If the Servicer provides access to the Review Materials at one of its properties, the Issuer will reimburse the Asset Representations Reviewer for its reasonable travel expenses incurred in connection with the Review upon receipt of a detailed invoice; provided that such expenses may not exceed [_______].
Section 4.03 Dispute Resolution Expenses.
If the Asset Representations Reviewer participates in a dispute resolution proceeding under Section 3.12 of this Agreement and its reasonable out-of-pocket expenses for participating in the proceeding are not paid by a party to the dispute resolution within [___] days after the end of the proceeding, the Issuer will reimburse the Asset Representations Reviewer for such expenses upon receipt of a detailed invoice.
ARTICLE V.
OTHER MATTERS PERTAINING TO THE ASSET REPRESENTATIONS REVIEWER
OTHER MATTERS PERTAINING TO THE ASSET REPRESENTATIONS REVIEWER
Section 5.01 Representations and Warranties of the Asset Representations Reviewer.
The Asset Representations Reviewer hereby makes the following representations and warranties as of the Agreement Date:
8
(a) Organization and Good Standing. The Asset Representations Reviewer is a [__________] duly formed and validly existing in good standing under the laws of the State of [__________], with the power and authority to own its properties and to conduct its business as such properties are currently owned and such business is presently conducted, and has the power, authority and legal right to perform its obligations under this Agreement.
(b) Due Qualification. The Asset Representations and Reviewer is duly qualified to do business and has obtained all necessary licenses and approvals in all jurisdictions in which the ownership or lease of property or the conduct of its business shall require such qualifications.
(c) Due Authorization. The execution, delivery and performance by the Asset Representations Reviewer of this Agreement have been duly authorized by the Asset Representations Reviewer by all necessary corporate action on the part of the Asset Representations Reviewer and this Agreement will remain, from the time of its execution, an official record of the Asset Representations Reviewer.

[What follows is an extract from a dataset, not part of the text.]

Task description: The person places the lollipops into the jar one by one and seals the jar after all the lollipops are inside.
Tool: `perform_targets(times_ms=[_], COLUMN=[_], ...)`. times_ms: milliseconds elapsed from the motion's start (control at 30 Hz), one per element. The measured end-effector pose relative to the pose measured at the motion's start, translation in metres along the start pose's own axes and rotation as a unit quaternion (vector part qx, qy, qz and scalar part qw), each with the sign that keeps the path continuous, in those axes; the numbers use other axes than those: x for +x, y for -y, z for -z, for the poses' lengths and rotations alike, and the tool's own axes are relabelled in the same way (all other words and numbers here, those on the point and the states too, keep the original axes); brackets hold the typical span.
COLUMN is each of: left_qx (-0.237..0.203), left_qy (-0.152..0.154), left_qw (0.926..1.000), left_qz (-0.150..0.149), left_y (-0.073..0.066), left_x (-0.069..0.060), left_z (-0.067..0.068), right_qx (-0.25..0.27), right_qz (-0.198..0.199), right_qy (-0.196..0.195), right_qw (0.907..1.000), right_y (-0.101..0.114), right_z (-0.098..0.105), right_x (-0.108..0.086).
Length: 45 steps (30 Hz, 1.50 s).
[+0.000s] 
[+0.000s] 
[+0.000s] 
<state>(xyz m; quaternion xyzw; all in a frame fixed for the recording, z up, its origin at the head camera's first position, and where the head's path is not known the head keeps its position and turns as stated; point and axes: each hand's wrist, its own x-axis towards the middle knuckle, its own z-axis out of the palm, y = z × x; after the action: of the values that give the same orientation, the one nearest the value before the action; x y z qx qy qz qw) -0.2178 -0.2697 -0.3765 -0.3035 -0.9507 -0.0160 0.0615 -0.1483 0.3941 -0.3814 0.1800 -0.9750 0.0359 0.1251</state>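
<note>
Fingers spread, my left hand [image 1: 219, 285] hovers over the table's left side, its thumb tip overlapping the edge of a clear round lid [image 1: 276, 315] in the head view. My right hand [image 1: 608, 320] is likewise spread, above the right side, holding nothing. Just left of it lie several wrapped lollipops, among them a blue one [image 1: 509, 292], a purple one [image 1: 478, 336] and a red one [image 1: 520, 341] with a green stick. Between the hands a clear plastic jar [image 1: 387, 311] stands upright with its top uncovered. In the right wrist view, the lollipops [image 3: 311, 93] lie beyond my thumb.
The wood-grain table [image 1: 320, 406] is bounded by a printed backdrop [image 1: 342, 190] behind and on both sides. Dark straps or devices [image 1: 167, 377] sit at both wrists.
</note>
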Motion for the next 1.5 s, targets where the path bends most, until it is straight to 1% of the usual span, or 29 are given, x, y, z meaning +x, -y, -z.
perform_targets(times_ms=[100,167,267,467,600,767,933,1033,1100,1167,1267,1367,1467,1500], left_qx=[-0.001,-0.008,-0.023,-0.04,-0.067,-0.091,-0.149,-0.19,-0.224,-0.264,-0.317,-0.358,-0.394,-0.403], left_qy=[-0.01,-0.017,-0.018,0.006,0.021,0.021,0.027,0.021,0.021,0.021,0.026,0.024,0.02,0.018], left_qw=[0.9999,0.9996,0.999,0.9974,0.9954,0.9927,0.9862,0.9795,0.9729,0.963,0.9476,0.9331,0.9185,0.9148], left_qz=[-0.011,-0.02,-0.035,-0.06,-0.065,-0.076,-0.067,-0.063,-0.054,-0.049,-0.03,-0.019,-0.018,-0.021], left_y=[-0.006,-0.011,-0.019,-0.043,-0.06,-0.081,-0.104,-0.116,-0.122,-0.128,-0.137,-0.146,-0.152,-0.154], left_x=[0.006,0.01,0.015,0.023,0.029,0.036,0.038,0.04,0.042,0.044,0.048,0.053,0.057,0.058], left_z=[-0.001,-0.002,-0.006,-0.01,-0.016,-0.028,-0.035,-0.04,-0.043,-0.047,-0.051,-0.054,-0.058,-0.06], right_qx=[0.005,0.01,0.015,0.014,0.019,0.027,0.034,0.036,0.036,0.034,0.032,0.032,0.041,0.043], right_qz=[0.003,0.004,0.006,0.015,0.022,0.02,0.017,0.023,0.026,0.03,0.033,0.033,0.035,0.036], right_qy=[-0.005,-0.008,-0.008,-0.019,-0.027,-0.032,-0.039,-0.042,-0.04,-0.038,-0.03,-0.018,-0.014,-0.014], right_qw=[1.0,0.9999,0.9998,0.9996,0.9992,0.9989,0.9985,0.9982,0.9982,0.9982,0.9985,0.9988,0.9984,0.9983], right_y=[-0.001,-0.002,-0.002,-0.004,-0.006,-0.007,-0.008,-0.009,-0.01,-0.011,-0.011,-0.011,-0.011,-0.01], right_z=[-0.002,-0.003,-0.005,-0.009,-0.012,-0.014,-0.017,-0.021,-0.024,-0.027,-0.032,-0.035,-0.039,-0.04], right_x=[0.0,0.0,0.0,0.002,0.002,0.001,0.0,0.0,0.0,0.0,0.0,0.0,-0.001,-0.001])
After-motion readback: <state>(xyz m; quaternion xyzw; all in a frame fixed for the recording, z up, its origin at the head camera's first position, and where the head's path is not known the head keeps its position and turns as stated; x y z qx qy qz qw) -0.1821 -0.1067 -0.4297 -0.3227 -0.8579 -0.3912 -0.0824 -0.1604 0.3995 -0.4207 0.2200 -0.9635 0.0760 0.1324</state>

(d) Binding Obligation. This Agreement constitutes a legal, valid and binding obligation of the Asset Representations Reviewer enforceable in accordance with its terms subject to bankruptcy, insolvency and other similar laws affecting creditors' rights generally and subject to equitable principles.
(e) No Violation. The execution and delivery of this Agreement by the Asset Representations Reviewer, and the performance by the Asset Representations Reviewer of the obligations contemplated by this Agreement and the fulfillment by the Asset Representations Reviewer of the terms hereof applicable to the Asset Representations Reviewer, will not conflict with, violate, result in any breach of any of the material terms and provisions of, or constitute (with or without notice or lapse of time or both) a default under, any Requirements of Law applicable to the Asset Representations Reviewer or any indenture, contract, agreement, mortgage, deed of trust or other instrument to which the Asset Representations Reviewer is a party or by which it is bound.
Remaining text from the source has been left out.